Their history makes Hannibal sending The Dragon after the Grahams more personal, and more horrific. This scene is an excellent way to illustrate Will’s mistreatment of Molly and Wally and his disregard for them. The last time we see Molly, she is in hospital after being shot by Dolarhyde, traumatised after she heroically saved herself and her son; Will wasn’t even there to help. Despite Will’s reassurances, he leaves her, and eventually completely abandons his family to run away with Hannibal, whom he forgives for this act of violence against his family.

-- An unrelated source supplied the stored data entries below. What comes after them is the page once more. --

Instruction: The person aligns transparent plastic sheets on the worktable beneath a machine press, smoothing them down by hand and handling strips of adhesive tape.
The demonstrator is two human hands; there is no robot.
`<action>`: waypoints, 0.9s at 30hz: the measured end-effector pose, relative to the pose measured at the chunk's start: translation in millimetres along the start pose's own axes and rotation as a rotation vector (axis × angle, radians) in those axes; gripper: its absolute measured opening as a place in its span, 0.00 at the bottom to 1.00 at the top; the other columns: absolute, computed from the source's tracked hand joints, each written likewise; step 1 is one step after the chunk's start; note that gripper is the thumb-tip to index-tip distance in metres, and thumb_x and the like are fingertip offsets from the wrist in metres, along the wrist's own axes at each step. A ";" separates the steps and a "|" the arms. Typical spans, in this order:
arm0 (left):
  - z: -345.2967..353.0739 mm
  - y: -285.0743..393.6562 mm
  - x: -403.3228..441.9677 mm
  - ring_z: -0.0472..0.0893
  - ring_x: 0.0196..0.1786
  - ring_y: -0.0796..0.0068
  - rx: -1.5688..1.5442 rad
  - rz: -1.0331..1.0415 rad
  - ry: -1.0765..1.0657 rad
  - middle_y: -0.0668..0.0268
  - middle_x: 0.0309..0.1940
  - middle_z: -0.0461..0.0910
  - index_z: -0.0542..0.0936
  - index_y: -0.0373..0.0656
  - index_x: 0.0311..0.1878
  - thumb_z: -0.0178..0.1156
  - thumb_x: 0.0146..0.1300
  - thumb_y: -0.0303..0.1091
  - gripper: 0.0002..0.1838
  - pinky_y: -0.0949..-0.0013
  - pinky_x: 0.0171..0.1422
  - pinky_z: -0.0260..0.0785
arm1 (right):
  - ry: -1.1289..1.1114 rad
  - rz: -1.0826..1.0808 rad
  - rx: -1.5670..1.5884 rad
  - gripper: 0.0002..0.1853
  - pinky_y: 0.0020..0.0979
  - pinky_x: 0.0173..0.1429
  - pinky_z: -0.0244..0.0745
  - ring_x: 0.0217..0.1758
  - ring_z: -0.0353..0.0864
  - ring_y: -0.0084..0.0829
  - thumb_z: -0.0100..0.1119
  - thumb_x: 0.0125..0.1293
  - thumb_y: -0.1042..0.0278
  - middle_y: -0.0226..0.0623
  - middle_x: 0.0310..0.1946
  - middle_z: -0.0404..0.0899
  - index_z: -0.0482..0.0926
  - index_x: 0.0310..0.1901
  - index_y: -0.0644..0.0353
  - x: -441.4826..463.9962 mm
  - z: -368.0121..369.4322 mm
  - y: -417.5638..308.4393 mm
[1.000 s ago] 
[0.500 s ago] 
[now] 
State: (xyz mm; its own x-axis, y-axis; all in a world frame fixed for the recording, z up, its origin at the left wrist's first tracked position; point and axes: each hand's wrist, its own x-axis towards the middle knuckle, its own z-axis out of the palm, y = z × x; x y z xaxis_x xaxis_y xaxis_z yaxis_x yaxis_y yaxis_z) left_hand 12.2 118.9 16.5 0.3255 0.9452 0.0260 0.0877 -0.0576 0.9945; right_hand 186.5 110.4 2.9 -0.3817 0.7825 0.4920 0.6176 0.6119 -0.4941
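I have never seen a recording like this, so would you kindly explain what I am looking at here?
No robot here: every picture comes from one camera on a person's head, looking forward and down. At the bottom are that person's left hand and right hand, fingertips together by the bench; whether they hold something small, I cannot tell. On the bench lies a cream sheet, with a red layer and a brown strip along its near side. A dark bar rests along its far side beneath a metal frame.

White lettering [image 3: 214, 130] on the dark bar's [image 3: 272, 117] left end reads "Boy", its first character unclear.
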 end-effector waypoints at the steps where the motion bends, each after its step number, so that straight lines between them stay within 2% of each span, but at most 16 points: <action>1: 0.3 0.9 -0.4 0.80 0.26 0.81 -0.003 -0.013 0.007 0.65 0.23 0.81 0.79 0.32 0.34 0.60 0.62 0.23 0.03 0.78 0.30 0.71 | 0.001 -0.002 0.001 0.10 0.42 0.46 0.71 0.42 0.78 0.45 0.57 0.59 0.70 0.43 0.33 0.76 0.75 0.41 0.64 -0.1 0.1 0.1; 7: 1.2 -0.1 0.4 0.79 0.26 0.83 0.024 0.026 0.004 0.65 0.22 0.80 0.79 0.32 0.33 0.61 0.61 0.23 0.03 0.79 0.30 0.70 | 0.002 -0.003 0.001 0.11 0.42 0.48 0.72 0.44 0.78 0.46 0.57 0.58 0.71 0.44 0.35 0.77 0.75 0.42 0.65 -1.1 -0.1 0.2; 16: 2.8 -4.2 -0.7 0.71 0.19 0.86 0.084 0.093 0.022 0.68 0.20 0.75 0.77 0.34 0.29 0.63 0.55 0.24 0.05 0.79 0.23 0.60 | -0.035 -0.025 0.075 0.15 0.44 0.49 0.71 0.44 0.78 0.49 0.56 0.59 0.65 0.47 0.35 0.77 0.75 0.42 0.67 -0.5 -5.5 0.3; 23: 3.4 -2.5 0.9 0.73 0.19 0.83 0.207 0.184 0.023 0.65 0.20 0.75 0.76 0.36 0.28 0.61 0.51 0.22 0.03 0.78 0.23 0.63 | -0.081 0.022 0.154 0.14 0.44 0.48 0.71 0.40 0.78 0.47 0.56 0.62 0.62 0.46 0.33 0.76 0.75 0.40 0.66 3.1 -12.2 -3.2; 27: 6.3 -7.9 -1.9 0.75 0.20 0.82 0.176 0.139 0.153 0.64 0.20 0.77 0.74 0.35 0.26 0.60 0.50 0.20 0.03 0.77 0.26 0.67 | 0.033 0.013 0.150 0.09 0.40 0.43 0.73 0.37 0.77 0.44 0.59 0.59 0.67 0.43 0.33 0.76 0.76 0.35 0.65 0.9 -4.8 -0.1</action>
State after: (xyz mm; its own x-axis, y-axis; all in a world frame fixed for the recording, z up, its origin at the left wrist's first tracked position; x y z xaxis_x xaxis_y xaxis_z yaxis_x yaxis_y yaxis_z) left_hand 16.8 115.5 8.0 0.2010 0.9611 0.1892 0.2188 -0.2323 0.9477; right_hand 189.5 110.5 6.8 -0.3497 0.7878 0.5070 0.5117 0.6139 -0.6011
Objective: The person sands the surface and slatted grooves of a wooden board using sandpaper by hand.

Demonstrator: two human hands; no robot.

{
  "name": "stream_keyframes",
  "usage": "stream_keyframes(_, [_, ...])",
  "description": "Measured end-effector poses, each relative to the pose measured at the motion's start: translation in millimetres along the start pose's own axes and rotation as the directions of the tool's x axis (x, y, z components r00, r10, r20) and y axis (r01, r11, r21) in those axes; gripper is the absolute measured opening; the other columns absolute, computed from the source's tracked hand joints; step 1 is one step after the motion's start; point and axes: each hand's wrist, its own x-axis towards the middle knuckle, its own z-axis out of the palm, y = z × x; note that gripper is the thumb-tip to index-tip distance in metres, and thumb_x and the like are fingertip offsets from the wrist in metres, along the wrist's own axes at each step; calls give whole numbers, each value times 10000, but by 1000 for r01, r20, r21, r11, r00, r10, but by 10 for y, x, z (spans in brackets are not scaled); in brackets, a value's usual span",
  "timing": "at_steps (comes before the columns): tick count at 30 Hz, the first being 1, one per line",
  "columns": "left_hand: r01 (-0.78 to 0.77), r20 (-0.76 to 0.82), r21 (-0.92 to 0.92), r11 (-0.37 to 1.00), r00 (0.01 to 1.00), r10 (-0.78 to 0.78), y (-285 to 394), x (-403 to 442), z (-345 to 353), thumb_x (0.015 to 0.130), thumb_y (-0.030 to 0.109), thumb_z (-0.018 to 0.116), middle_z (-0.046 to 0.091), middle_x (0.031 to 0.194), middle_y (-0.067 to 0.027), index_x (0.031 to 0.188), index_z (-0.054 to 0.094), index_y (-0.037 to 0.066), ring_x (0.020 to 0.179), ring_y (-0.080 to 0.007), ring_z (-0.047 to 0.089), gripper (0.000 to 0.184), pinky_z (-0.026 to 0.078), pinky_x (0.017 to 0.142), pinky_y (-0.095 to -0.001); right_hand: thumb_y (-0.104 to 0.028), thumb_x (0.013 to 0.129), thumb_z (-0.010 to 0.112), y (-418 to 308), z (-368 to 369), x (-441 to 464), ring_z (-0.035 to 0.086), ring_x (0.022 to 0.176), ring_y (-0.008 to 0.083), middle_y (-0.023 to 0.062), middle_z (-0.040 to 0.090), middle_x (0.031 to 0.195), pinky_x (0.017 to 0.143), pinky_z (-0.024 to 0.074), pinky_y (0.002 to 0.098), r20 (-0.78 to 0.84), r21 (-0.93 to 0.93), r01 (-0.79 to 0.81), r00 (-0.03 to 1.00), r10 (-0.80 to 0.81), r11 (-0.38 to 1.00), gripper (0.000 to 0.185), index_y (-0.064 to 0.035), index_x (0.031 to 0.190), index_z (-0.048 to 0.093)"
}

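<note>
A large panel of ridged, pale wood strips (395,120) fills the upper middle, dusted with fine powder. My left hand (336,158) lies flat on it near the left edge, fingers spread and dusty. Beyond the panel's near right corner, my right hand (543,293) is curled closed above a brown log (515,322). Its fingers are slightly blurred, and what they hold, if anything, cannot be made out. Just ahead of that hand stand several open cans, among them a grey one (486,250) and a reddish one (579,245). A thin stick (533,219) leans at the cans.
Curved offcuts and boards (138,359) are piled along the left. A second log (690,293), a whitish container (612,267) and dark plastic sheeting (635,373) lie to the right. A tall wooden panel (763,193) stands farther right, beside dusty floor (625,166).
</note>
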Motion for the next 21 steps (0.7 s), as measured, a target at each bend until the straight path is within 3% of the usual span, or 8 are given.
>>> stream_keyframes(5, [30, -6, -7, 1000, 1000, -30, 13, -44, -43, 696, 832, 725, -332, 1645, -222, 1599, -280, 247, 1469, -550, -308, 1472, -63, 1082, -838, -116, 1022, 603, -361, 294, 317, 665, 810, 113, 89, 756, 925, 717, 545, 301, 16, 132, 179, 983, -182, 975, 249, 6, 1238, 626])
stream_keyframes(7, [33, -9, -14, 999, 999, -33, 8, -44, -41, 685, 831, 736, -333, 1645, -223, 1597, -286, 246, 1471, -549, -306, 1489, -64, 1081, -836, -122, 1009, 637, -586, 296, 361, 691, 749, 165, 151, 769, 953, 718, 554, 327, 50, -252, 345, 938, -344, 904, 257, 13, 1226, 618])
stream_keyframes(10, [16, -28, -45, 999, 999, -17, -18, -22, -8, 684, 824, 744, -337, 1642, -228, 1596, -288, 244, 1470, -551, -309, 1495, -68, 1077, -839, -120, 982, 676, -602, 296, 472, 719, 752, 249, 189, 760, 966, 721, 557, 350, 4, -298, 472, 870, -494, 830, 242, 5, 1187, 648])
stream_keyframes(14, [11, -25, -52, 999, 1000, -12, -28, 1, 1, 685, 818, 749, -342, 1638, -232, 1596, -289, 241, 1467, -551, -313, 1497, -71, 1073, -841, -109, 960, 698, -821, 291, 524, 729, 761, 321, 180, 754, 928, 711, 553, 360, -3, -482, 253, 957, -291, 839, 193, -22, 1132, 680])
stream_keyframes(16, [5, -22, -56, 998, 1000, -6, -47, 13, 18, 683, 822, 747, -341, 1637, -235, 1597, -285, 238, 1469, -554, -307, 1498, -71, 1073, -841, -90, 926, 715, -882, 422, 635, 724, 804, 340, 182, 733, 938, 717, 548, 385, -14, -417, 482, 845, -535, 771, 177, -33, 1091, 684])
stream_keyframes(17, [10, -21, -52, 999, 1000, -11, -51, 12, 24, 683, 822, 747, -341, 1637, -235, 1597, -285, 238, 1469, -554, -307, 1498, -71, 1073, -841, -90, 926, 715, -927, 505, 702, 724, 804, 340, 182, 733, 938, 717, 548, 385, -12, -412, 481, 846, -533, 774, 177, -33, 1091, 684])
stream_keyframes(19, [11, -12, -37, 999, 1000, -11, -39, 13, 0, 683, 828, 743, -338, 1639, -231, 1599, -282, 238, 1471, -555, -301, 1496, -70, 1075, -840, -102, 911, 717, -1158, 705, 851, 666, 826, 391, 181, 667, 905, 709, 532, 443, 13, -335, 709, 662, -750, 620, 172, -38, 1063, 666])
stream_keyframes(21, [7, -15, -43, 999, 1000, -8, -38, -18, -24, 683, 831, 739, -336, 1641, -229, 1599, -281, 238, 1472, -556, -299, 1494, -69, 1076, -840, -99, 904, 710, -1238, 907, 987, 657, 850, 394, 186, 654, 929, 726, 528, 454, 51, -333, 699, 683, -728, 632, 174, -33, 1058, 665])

The final mention of Molly is Will acknowledging he is having visions of him murdering her as Dolarhyde murders mothers. All of this serves to illustrate Will’s true nature and his intentions; after inserting himself into the lives of a widow and boy who calls him Dad, for his own peace of mind, Will abandons them in favour of embracing his true desires. The heteronormative nuclear family facade has cracked, revealing an unpalatable truth. He is far from the genuine family man of the films. This way of life can not save Will Graham, because it was never what he wanted. It is not the epitome of happiness as it is advertised to society. For Will Graham it is a prison of his own making, and a mask he takes off; mirrored by the circumstances of Hannibal. By the time Will and Hannibal are facilitating the torture of Chilton, the stage is set for Will’s complete rejection of polite society.
Finally, by subverting the circumstances of Dolarhyde’s return in the final moments of “The Wrath of the Lamb” (2015), the show offers a more hopeful and cathartic ending than Harris. In the novel, this scene is a stark reminder that Will cannot escape himself through any performance of normalcy. In the show, this same statement is true, but it is presented as something to be both reviled and celebrated. By slaughtering Dolarhyde, the last of Will's palatable pretences disappear, and he finally embraces his monstrosity, and his queerness, by embracing Hannibal. This reality is so unbearable, he attempts to kill them both. But through surviving the fall, falling from grace as Satan did before them, and running away together, they create the complete opposite of the socially celebrated, proper, heteronormative nuclear family (discussed beautifully by Messimer, more below).
Adaptations do not have to be play by plays of the source material. They can be responses, in conversation with the text. The novel questions heteronormativity as a universal indicator and creator of happiness. The films, to different extents, defend this way of life, making the story more palatable for Hollywood. The show rejects it entirely, and gives Will Graham a violent, blood soaked, queer happy ending with a monstrosity he has chosen to embrace.
This is likely going to come off as very biased towards the show, but after reading the books I can really see how well it captured the spirit and theme of the novels compared to these films. I also love creative and transformative adaptation in general.
When I was writing this I read “Did You Just Smell Me?”: Queer Embodiment in NBC's Hannibal’ by Mary Kate Messimer. It's available to read if you have access to a university library service (which sucks), and I really loved her detailed discussion of Hannibal’s approach to queerness, particularly her analysis of its depictions of the family, heterosexual erasure, queer cinema history, and the show’s ending (though I still think Hannigram should have just kissed, but that’s my opinion).